## Required work:
Repeat the lines of the data exactly and exclude any picture among them.

## Data excerpt:
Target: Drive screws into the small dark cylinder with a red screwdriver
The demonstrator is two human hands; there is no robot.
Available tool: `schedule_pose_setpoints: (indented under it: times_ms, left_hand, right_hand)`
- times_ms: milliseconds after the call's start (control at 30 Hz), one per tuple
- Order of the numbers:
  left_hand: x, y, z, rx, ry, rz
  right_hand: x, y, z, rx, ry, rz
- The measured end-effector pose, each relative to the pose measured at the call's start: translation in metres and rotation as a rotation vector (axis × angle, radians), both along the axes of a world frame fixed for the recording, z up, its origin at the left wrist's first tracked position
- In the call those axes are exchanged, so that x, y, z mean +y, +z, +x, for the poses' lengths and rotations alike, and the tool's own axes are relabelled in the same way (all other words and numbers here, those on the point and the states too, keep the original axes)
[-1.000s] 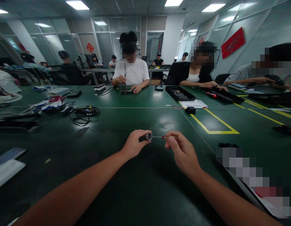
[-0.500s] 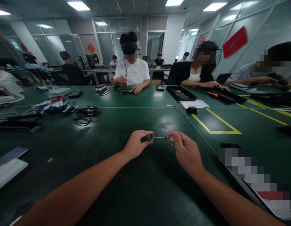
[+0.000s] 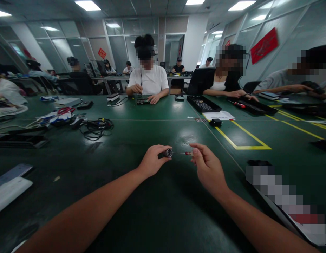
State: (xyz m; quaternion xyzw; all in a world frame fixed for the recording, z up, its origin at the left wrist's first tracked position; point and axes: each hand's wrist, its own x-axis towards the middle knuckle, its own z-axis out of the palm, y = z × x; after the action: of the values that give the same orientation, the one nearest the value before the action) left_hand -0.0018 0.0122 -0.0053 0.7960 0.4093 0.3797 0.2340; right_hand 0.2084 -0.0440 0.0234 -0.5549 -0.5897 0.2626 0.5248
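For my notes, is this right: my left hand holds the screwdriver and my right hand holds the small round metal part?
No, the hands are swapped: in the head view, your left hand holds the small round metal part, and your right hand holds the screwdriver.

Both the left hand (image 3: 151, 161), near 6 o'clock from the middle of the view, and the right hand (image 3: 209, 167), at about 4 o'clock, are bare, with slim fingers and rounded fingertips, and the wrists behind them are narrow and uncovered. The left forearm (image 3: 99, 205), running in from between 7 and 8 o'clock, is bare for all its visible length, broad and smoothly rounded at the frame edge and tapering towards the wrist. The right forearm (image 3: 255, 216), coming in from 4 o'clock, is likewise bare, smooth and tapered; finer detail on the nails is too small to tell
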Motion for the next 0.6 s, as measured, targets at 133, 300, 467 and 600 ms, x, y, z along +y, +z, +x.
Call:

## Answer box:
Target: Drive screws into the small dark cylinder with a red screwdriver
The demonstrator is two human hands; there is no robot.
Available tool: `schedule_pose_setpoints: (indented under it: times_ms, left_hand, right_hand)`
- times_ms: milliseconds after the call's start (control at 30 Hz), one per tuple
- Order of the numbers:
  left_hand: x, y, z, rx, ry, rz
  right_hand: x, y, z, rx, ry, rz
- The measured end-effector pose, each relative to the pose measured at the call's start: translation in metres and rotation as a rotation vector (axis × angle, radians), both along the axes of a world frame fixed for the recording, z up, its origin at the left wrist's first tracked position
- In the call those axes are exchanged, so that x, y, z mean +y, +z, +x, for the poses' lengths and rotations alike, and the tool's own axes are relabelled in the same way (all other words and numbers here, those on the point and the states too, keep the original axes)
[-1.000s] 
[-0.500s] 
[+0.000s] 
State: (xyz m; quaternion xyzw; all in a world frame fixed for the recording, z up, its origin at the left wrist's first tracked position; point and axes: each hand's wrist, its own x-axis towards the middle knuckle, its own z-axis out of the palm, y = z × x; after the action: of the values that give the same orientation, the one nearest the value before the action) left_hand -0.0018 0.0122 -0.0053 0.7960 0.4093 0.3797 0.2340; right_hand 0.2084 -0.0440 0.0234 -0.5549 -0.5897 0.2626 0.5248
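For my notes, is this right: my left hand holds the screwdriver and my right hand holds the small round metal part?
No, the hands are swapped: in the head view, your left hand holds the small round metal part, and your right hand holds the screwdriver.

Both the left hand (image 3: 151, 161), near 6 o'clock from the middle of the view, and the right hand (image 3: 209, 167), at about 4 o'clock, are bare, with slim fingers and rounded fingertips, and the wrists behind them are narrow and uncovered. The left forearm (image 3: 99, 205), running in from between 7 and 8 o'clock, is bare for all its visible length, broad and smoothly rounded at the frame edge and tapering towards the wrist. The right forearm (image 3: 255, 216), coming in from 4 o'clock, is likewise bare, smooth and tapered; finer detail on the nails is too small to tell
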Motion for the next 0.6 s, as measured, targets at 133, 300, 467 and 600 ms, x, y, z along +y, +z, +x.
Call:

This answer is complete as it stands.